Sin una oposición social radicalizada en las calles, sin que el pueblo chileno salga a protestar y vuelque su frustración contra los “delincuentes” y no contra el sistema impuesto por la Dictadura cívico militar y mantenido mafiosa y mañosamente por los gobiernos civiles, la patronal tiene el camino despejado para profundizar aún más su tasa de ganancia. El pueblo chileno esta “shockeado” en el entender de Naomi Klein y el gran empresariado lo sabe. Bachelet representó simbólicamente -solo simbólicamente- un cambio en el país, tras su caída hay desmoralización, desmovilización y frustración: el gran empresariado quiere aleccionar y disciplinar al pueblo chileno: cualquier cambio, sera peor para ustedes, confórmense con lo que hay, puede ser peor -afirma su moral esclavista.
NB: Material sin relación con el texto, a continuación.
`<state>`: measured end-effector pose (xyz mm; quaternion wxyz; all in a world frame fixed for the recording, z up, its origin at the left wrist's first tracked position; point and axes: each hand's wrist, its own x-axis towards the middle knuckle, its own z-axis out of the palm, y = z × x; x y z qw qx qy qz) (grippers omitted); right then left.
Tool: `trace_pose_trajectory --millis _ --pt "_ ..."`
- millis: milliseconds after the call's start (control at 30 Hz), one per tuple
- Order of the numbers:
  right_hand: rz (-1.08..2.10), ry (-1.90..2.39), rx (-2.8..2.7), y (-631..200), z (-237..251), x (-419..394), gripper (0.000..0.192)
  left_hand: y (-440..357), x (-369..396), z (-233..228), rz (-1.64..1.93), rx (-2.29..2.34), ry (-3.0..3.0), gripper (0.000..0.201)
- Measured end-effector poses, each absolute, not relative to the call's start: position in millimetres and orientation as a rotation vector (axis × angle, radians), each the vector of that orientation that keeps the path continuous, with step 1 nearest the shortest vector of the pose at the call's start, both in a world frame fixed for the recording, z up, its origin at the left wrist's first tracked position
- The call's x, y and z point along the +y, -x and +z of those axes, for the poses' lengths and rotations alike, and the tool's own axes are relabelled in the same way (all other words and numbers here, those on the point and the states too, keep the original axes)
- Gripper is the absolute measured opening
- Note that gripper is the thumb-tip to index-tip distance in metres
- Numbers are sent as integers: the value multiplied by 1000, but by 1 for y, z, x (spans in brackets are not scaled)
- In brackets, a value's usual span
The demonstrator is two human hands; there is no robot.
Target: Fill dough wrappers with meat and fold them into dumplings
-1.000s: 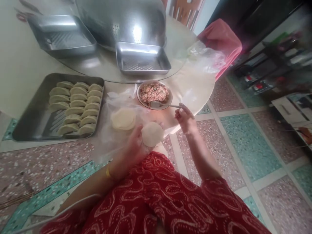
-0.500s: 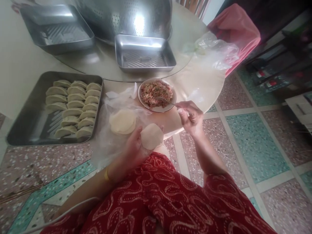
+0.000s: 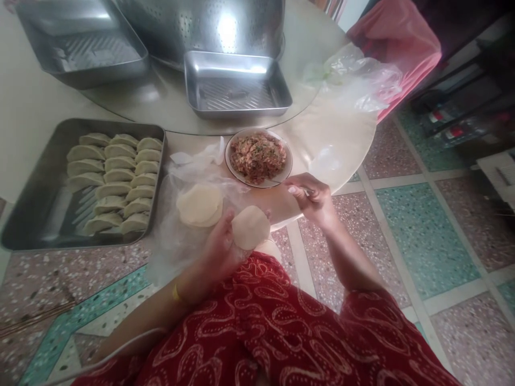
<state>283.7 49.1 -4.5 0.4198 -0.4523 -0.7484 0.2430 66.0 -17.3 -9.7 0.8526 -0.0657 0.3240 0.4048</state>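
Observation:
A round, pale dumpling wrapper (image 3: 251, 228) lies across the palm and fingers of my left hand (image 3: 220, 244), which holds it flat above my lap. My right hand (image 3: 311, 201) is closed around the handle of a spoon (image 3: 276, 183); the spoon's bowl end is hidden in or behind the filling at the near rim. That filling (image 3: 257, 155), a minced mix with green flecks, is heaped in a white bowl (image 3: 230, 167) with a dark rim. Left of it, a stack of wrappers (image 3: 200, 205) rests on a clear plastic bag (image 3: 169, 236).
A dark metal tray (image 3: 36, 198) at left holds rows of folded dumplings (image 3: 116, 175). Behind stand a smaller metal pan (image 3: 237, 91), another pan (image 3: 88, 51) and a large perforated metal colander (image 3: 201, 27). A crumpled plastic bag (image 3: 358, 75) lies at the table's right, near a pink-covered chair (image 3: 402, 37).
The spoon has moved from within the filling to the bowl's near right rim, my right hand shifting slightly down and left. My left hand still holds the wrapper. The view has shifted slightly.

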Motion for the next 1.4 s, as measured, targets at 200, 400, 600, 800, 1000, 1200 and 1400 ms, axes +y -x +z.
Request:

Muestra de la guerra psicológica que busca decir no a cualquier tipo de cambio que implique un ápice a la tasa de utilidades a la gran empresa, es el escenario económico del país, presentado como parte del clima de “desconfianza” en el mercado local. Precisamente los que han llevado este espectáculo a escena han sido la SOFOFA y la CPC, los gremios patronales que en conjunto con especímenes fascistas de la Araucanía, han puesto en evidencia toda su delirante ideología: para ellos Bachelet es Allende, a pesar de su nula similitud. Ninguno de estos gremios ha señalado que la mayor parte de la economía chilena -cerca del 60%- depende de la explotación de cobre, cuyo principal comprador es China, precisamente el país que ha tenido que controlar su mercado especulativo para proteger su economía nacional debido a un temible escenario de crisis financiera internacional que tiene por el suelo a la mayor parte de los pueblos europeos. No obstante, sin ningún empacho los gremios patronales buscan culpar a las “reformas” del gobierno de cualquier problema que surja en el país.

La única salida a este escenario de confusión y crisis viene de la mano de la organización de la sociedad. Sindicatos se articulan para enfrentar a la amenazante Reforma Laboral y las mefíticas modificaciones al sistema de pensiones. Los estudiantes, si bien parcelaron sus luchas al interior de los campus universitarios, no han bajado su presión sobre el gobierno, denunciando una y otra vez que esta mañosa y maquineada reforma no cuenta con la legitimidad del pueblo chileno que pide hace años con claridad educación pública, gratuita y de calidad. Organizaciones de pobladores se enfrentan a la dura realidad de contar sin un techo tomándose conjuntos habitacionales o bien terrenos, enfrentan a quienes los quieren expropiar de sus lugares históricos y confrontan a los bancos que quieren rematar sus hogares. Nuestro país no es el mismo de hace una década y el movimiento social no está dispuesto a ser engañado una vez más.